Meskipun harus beradaptasi, ia tetap menjaga kualitas produknya. Baginya, mempertahankan rasa yang sudah dikenal pelanggan lebih penting daripada sekadar menekan biaya produksi.
Apalagi, lonjakan harga bahan baku terjadi hampir di semua komponen produksi.
"Saya tetap pakai bahan berkualitas, misalnya keju Kraft. Tidak ada bahan yang diganti meski harga naik. Lebih baik untungnya berkurang daripada kualitas menurun," imbuhnya.
Ia percaya bahwa inovasi adalah kunci untuk bertahan dalam industri kuliner yang kompetitif.

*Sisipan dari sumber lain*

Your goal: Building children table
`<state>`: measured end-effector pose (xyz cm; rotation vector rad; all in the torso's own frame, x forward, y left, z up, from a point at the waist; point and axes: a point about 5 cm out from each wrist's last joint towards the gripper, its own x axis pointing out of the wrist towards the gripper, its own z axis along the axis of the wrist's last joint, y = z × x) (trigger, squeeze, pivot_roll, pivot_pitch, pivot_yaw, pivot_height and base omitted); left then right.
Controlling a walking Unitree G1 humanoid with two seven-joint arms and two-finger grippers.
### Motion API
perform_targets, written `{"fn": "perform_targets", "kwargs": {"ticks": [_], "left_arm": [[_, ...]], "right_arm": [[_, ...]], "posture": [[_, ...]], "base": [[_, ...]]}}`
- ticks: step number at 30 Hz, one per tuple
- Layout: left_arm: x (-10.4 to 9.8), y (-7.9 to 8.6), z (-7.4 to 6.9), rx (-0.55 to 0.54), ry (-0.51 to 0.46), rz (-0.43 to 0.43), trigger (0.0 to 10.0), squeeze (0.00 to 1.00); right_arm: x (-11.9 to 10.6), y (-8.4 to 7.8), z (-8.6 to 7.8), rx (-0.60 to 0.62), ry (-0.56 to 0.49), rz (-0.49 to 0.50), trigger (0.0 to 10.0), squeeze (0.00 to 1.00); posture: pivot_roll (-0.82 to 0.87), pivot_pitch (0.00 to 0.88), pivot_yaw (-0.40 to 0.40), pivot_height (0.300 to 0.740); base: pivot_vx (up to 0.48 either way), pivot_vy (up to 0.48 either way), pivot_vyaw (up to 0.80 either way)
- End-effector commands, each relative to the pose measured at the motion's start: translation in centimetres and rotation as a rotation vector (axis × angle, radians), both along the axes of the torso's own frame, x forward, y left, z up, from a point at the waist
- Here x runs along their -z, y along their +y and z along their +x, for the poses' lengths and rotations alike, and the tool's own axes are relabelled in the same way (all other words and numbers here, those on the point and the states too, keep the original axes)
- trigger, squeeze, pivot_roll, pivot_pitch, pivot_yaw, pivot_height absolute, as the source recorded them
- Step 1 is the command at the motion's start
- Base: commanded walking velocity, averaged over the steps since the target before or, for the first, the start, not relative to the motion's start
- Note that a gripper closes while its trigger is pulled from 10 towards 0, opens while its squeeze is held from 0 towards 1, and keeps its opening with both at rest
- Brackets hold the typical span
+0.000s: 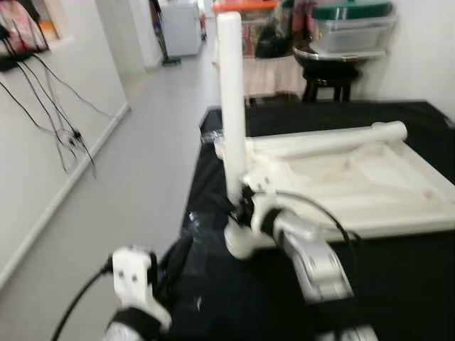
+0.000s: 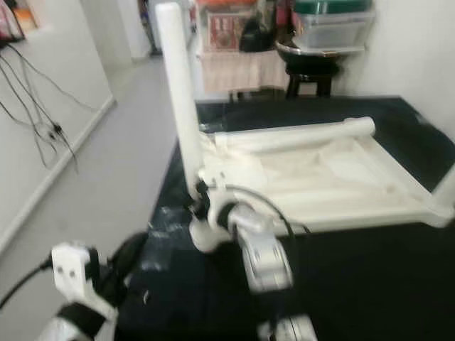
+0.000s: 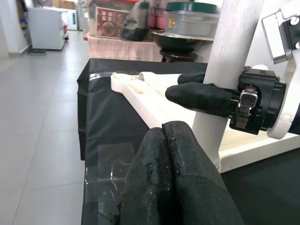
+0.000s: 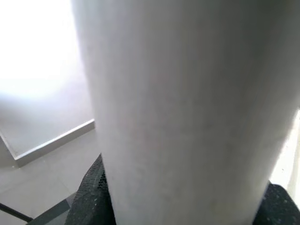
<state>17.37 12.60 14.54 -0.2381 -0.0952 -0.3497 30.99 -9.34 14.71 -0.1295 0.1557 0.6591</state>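
Note:
A white children's table top (image 1: 355,177) lies upside down on a black-covered table (image 1: 398,284). One white leg (image 1: 231,106) stands upright at its near left corner. My right gripper (image 1: 240,206) is shut on that leg low down; a black fingertip (image 3: 201,96) presses its side, and in the right wrist view the leg (image 4: 187,117) sits between the pads. A second white leg (image 1: 327,138) lies along the top's far edge. My left gripper (image 3: 168,154) hovers at the table's near left edge, just short of the upright leg, shut with nothing in it.
The black table's left edge drops to a grey tiled corridor floor (image 1: 142,156). Cables (image 1: 64,128) hang on the left wall. Behind the table stand a dark stool (image 1: 330,74) and a shelf with plastic boxes (image 1: 352,25).

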Motion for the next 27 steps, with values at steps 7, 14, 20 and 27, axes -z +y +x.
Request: {"fn": "perform_targets", "kwargs": {"ticks": [7, 14, 20, 27], "left_arm": [[0.3, 0.5, 0.2, 0.003, 0.02, 0.043, 10.0, 0.0], [0.6, 0.3, 0.3, 0.009, 0.031, 0.063, 10.0, 0.0], [0.8, 0.3, 0.5, 0.01, 0.035, 0.067, 10.0, 0.0], [0.8, 0.2, 0.5, 0.009, 0.039, 0.074, 10.0, 0.0]], "right_arm": [[1.7, -0.2, 0.4, -0.013, 0.089, -0.01, 10.0, 1.0], [-1.9, 1.7, 1.1, -0.329, -0.048, 0.212, 10.0, 1.0], [-3.7, 1.4, 1.7, -0.689, -0.078, 0.142, 10.0, 0.0], [-4.4, 2.8, 3.4, -0.851, -0.015, 0.159, 0.8, 0.0]], "posture": [[0.02, 0.004, 0.068, 0.74], [0.03, 0.0, 0.074, 0.74], [0.03, 0.0, 0.076, 0.74], [0.04, 0.0, 0.086, 0.74]], "base": [[0.0, 0.0, 0.0], [0.0, 0.0, 0.0], [0.0, 0.0, 0.0], [0.0, 0.0, 0.0]]}}
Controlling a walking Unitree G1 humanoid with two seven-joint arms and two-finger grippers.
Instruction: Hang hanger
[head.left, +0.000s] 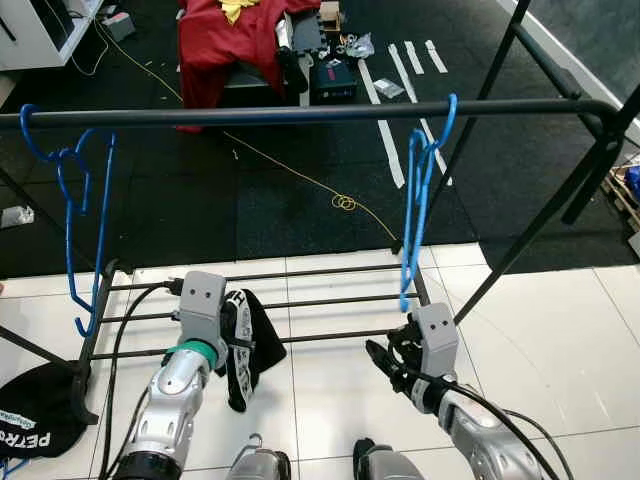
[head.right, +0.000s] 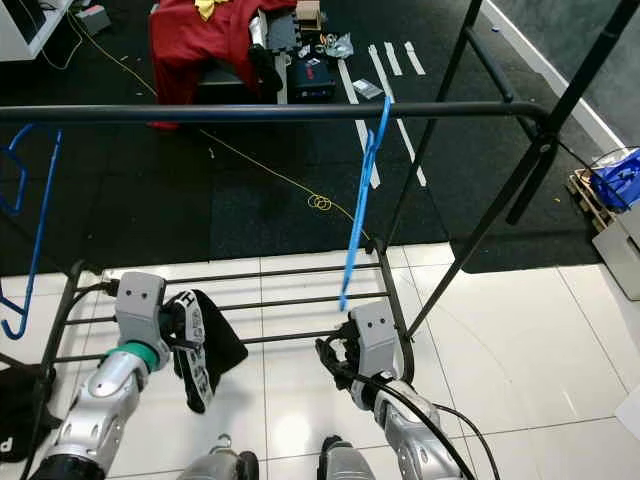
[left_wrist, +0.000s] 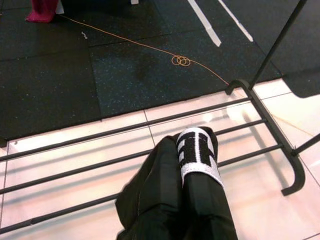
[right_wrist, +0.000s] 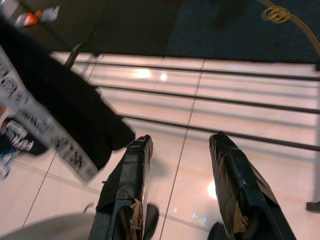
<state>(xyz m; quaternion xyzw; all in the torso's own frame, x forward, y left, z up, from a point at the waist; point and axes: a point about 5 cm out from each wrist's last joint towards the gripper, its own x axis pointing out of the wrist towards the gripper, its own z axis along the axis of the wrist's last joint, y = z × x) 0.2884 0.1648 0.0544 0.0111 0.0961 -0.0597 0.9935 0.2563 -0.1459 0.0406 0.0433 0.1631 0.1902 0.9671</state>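
The blue hanger (head.left: 418, 200) hangs hooked on the black rail (head.left: 300, 115), directly above the right gripper (right_wrist: 180, 165), whose fingers (right_wrist: 125, 185) stand apart and hold nothing. The left gripper (head.left: 240, 345), level with it, is clamped on a black garment (left_wrist: 175, 200) above the rack's low bars (head.left: 320, 300).

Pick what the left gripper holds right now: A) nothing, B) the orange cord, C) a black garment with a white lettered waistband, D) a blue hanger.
C: the left gripper is shut on the black garment with its white lettered waistband, held above the rack's lower bars, while both blue hangers hang on the top rail.
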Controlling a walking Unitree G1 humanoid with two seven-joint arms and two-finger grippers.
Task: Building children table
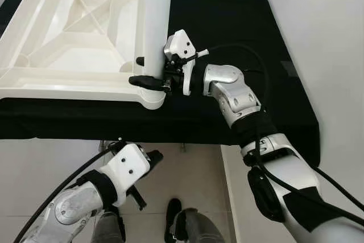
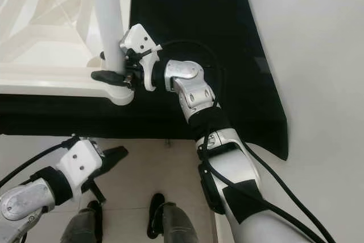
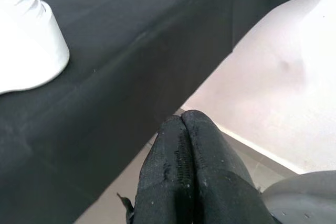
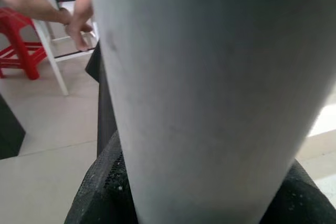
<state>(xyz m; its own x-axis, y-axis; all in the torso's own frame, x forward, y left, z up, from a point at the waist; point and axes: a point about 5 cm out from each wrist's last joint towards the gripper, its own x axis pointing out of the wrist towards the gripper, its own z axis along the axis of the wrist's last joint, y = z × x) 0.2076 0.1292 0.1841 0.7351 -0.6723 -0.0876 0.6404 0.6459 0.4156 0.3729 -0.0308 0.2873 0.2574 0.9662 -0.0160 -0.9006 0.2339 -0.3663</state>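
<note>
A white plastic table top (image 1: 74, 78) lies upside down on a black-covered surface, ribs facing up. A white round table leg (image 1: 157, 21) stands upright in its near right corner socket. My right gripper (image 1: 143, 71) is shut on the table leg near its base, one black finger on each side; up close the table leg (image 4: 210, 93) sits between the black fingers (image 4: 100, 192). My left gripper (image 1: 149, 162) hangs low below the surface's front edge, shut with nothing in it; its fingers (image 3: 186, 177) are pressed together.
The black cloth (image 1: 227, 21) covers the work surface and hangs over its front edge. Pale tiled floor (image 1: 199, 169) lies below, with my feet (image 1: 173, 209) on it. A person's hand (image 4: 79, 24), a white stool and a red stool (image 4: 21, 45) are beyond the leg.
</note>
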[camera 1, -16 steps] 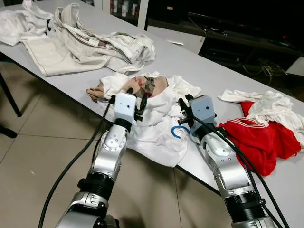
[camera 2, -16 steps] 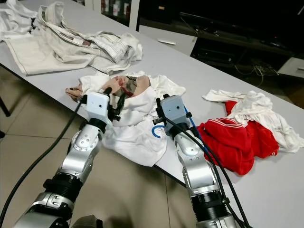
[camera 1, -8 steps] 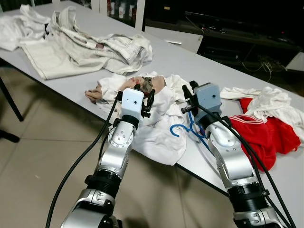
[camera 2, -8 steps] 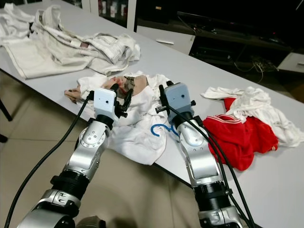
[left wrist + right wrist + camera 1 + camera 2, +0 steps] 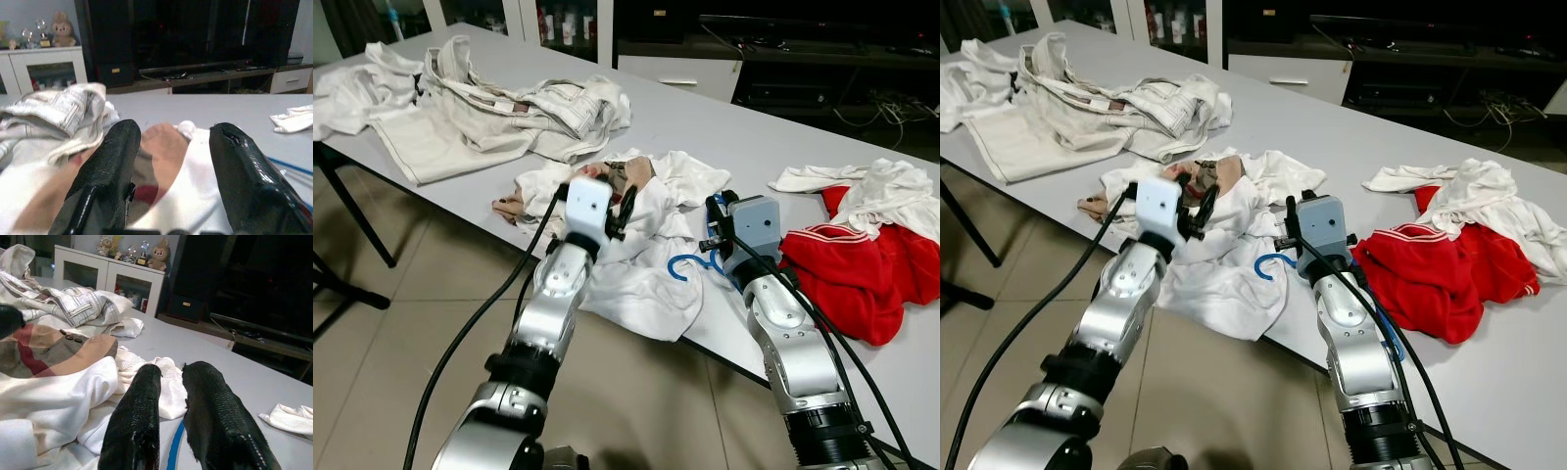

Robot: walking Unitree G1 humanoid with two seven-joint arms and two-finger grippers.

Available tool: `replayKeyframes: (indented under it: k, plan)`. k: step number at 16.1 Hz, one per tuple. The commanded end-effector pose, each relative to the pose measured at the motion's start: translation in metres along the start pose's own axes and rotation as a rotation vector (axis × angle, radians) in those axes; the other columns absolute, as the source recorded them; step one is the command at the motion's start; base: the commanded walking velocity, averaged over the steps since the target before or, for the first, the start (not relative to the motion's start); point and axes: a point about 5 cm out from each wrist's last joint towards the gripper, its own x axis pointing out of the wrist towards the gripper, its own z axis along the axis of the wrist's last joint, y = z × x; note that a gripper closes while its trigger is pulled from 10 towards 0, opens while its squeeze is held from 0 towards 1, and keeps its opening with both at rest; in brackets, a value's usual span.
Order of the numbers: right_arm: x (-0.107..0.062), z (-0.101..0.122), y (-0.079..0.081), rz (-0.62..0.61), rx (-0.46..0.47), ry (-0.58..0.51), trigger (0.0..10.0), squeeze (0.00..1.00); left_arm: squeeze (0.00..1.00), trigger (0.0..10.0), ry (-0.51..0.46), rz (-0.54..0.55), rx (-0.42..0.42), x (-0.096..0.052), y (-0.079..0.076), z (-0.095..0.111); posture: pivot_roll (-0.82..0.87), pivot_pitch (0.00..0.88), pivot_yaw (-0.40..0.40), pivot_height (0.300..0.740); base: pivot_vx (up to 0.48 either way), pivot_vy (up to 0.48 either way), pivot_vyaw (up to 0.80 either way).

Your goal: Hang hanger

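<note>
- hanger (image 5: 690, 264): blue, its hook lies on the white garment (image 5: 641, 284) at the near edge of the table (image 5: 724, 117), just in front of the right gripper (image 5: 713, 210); the rest of it runs back under that gripper's body.
- right gripper: low over the table, fingers (image 5: 134, 426) drawn nearly together with a narrow gap between them. a strip of the blue hanger (image 5: 175, 446) shows in that gap at the base of the fingers (whether they actually pinch it cannot be told).
- left gripper (image 5: 628, 204): raised over the heap of white cloth, fingers (image 5: 105, 171) spread wide apart, nothing between them. beneath and beyond them lies a tan, brown and red patterned cloth (image 5: 164, 152) bundled in with the white garment.
- white garment: crumpled, part of it hanging over the near table edge towards the tiled floor (image 5: 401, 343).
- red garment (image 5: 852, 279): with white trim, to the right of the right gripper, close by; a second white cloth (image 5: 886, 196) lies partly over its far side.
- beige clothes (image 5: 480, 108): a large rumpled pile at the far left of the table, well apart from both grippers.
- background: a dark tv unit (image 5: 195, 34) beyond the table, a white cabinet (image 5: 112, 281) with small figurines on top.
</note>
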Motion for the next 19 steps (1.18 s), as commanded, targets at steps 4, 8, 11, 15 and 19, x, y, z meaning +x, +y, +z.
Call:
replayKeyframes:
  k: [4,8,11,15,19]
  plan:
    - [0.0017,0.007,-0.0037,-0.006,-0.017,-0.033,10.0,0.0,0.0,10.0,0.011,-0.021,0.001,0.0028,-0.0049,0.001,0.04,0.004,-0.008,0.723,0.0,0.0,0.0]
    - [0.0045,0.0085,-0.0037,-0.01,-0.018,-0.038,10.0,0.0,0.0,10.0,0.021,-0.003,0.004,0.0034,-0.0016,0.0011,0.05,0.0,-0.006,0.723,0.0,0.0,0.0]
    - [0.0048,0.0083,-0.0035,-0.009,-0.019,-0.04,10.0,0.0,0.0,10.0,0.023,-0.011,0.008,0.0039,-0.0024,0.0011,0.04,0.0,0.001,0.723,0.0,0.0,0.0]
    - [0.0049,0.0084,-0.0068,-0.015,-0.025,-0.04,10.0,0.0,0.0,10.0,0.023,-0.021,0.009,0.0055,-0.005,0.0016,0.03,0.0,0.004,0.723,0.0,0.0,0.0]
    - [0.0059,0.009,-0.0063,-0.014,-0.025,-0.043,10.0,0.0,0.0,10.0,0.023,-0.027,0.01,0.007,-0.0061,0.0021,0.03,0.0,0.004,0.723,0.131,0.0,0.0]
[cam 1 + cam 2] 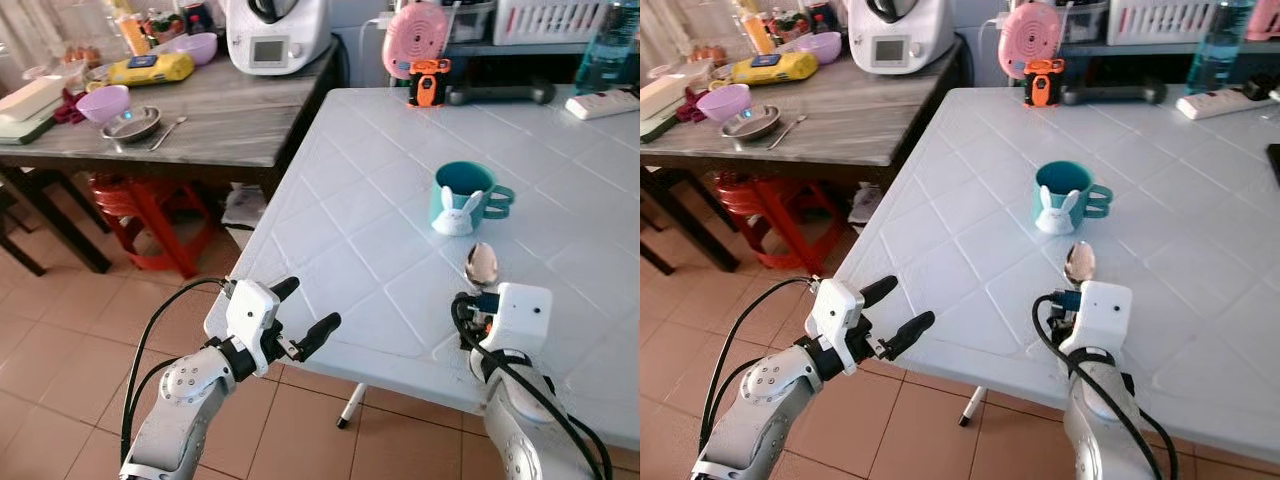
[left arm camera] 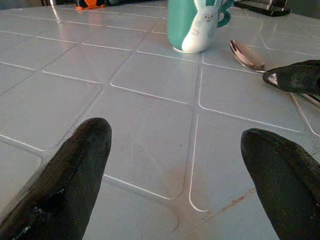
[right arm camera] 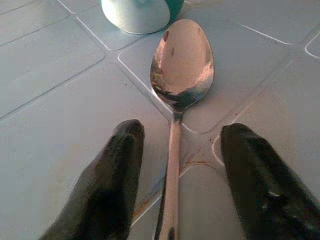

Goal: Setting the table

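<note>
Right end effector (image 3: 175, 165) low over the white worktop (image 1: 350, 215) near its front edge, fingers (image 3: 107, 175) spread with a spoon (image 3: 181, 75) lying flat between them, handle running down the gap and touching neither finger. Spoon bowl just beyond the fingertips, facing up. Just past the bowl, a teal mug (image 1: 463, 196) with a white rabbit on its side, upright, handle turned away from the left arm. Left end effector (image 1: 305, 312) at the worktop's front corner, fingers (image 2: 75, 170) wide apart and holding nothing, pointed across the tiles toward mug and spoon. Far beyond the left end effector, a grey side table (image 1: 215, 110) with a purple bowl (image 1: 103, 102) and a white appliance (image 1: 275, 35).
</note>
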`<state>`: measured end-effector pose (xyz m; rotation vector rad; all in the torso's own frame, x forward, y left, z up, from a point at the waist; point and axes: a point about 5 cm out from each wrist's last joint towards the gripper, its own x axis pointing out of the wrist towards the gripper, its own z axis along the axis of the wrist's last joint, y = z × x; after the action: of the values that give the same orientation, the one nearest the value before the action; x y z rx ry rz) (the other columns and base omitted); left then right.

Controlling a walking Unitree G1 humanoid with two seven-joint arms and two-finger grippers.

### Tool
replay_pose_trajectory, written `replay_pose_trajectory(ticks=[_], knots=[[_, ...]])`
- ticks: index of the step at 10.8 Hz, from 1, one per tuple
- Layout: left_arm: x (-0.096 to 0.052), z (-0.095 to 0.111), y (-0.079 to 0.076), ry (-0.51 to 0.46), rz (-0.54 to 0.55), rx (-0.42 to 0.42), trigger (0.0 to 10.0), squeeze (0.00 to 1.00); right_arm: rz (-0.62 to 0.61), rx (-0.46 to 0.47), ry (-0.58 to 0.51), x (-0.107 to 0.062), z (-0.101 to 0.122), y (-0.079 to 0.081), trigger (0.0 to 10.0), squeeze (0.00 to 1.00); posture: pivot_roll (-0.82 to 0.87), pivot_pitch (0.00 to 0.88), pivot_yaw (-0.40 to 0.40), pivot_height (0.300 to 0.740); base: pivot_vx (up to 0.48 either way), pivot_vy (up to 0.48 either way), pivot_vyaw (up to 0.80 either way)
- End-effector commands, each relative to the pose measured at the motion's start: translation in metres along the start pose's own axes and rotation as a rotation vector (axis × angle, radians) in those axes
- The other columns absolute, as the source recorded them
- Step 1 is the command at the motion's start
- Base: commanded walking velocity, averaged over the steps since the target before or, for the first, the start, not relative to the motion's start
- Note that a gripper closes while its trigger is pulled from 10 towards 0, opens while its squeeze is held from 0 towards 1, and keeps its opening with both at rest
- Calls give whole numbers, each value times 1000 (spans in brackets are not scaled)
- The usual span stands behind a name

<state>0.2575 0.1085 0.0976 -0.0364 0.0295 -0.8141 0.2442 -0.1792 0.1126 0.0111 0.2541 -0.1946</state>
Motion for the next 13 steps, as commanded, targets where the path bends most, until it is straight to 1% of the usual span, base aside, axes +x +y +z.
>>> replay_pose_trajectory(ticks=[1, 4, 6, 13], knots=[[-3, 4, 0, -6, -2, 8, 10000, 0, 4, -2, 92, 3, -15, -1, 0, 0, -163, 89, 152, 740, 0, 0, 0], [-4, 5, -3, -30, -35, -18, 10000, 0, 34, -13, 133, 6, -20, 1, 0, 0, -158, 86, 148, 740, 0, 0, 0], [-4, 5, -4, -23, -61, -22, 10000, 0, 41, -14, 143, 7, -22, 1, 0, 0, -157, 87, 147, 740, 0, 0, 0], [-4, 5, -4, -23, -61, -22, 10000, 0, 41, -14, 143, 7, -22, 1, 0, 0, -157, 87, 147, 740, 0, 0, 0]])
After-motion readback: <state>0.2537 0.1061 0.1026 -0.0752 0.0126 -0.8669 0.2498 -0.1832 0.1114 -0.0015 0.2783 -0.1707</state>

Sejak 2010, ia terus mencari ide unik agar produknya tetap menarik di pasaran.
Tahun ini, ia menghadirkan inovasi menarik dengan menciptakan pie susu karakter, memberikan sentuhan berbeda yang tidak biasa pada hampers.
Tidak hanya menawarkan rasa manis dengan tekstur lembut, tetapi juga dihiasi dengan fondant berwarna-warni yang membentuk berbagai karakter khas Lebaran.
“Ramadhan tahun ini saya bikin beda, pie susu yang tebal seperti egg tart, dan saya tambahkan karakter warna-warni,” ujar Stefani Suryaningati.
Permintaan besar dari instansi tetap ada
Namun berbeda dengan usaha hampers lapis legit yang dijalankan Jenne Greensabeth. Ia masih memiliki pasar stabil, terutama dari instansi yang rutin memesan dalam jumlah besar.
"Meskipun ada efisiensi, tetap banyak orang yang memiliki tradisi berbagi hampers. Segmen pelanggan saya sedikit berbeda, meski memang ada satu instansi yang tahun ini pesanannya berkurang karena sedang disorot," ujar pemilik Layerspeech Surabaya.
Biasanya, instansi langganannya bisa memesan hingga 400 paket hampers dalam satu waktu, yang membutuhkan waktu produksi hingga tiga hari penuh.
"Untungnya, beberapa instansi sudah menjadi pelanggan tetap, jadi permintaan masih ada," pungkas Jenne Greensabeth.
Kini dengan berbagai strategi inovasi dan adaptasi, para pelaku usaha tetap optimis menjelang Lebaran 2025 ini.
Efisiensi pemerintah mungkin membawa tantangan, tetapi juga membuka peluangnya untuk mampu menyesuaikan diri dengan dinamika pasar.